▶ _THE PROBLEM_
Aside from the pictures, copy the listing exactly.

___ DATASET SECTION

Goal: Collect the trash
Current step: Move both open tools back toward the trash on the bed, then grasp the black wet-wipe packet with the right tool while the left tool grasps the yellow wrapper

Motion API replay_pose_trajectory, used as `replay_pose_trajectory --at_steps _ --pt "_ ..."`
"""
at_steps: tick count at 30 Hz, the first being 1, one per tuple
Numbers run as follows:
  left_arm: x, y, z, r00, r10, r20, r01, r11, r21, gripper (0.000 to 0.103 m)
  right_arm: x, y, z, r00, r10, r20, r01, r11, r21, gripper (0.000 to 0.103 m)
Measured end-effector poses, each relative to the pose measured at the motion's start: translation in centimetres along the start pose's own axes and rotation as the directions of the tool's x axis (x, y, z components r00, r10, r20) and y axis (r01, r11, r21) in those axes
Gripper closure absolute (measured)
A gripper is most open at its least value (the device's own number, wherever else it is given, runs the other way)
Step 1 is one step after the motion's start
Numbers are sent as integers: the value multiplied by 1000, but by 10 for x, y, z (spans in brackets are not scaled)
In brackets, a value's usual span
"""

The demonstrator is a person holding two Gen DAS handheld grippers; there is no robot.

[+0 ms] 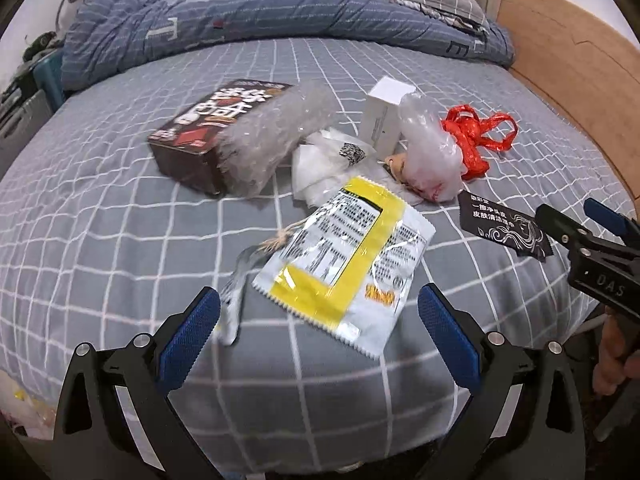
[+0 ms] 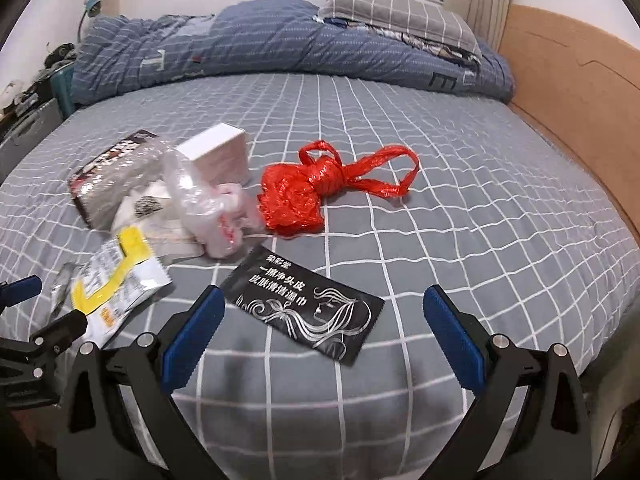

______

▶ _EXERCISE OUTPUT_
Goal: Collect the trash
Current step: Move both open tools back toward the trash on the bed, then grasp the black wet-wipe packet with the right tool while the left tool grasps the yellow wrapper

Motion API replay_pose_trajectory, used as `replay_pose_trajectory --at_steps _ --pt "_ ..."`
"""
at_steps: tick count at 30 Hz, the first being 1, one per tuple
Numbers run as follows:
  left_arm: x, y, z, r00, r10, r20, r01, r11, r21, gripper (0.000 to 0.103 m)
  right_arm: x, y, z, r00, r10, r20, r01, r11, r21, gripper (0.000 to 0.103 m)
Measured end-effector poses, each relative to the pose measured at the motion's start: translation in centimetres along the start pose's own axes and rotation as the directions of the tool's x axis (x, y, z components r00, r10, r20) and y axis (r01, r11, r21) in those axes
Gripper closure absolute (measured)
A gripper is most open at its least value (the device's own number, wherever else it is given, runs the other way)
Step 1 is one step after the motion's start
Numbers are sent as integers: the value multiplied by 1000, but by 10 for x, y, z (spans in brackets are not scaled)
In brackets, a value's usual span
"""

The demonstrator is a person holding two Gen DAS handheld grippers; there is no robot.

[+0 ms] 
[+0 ms] 

What this exercise required has been given in full.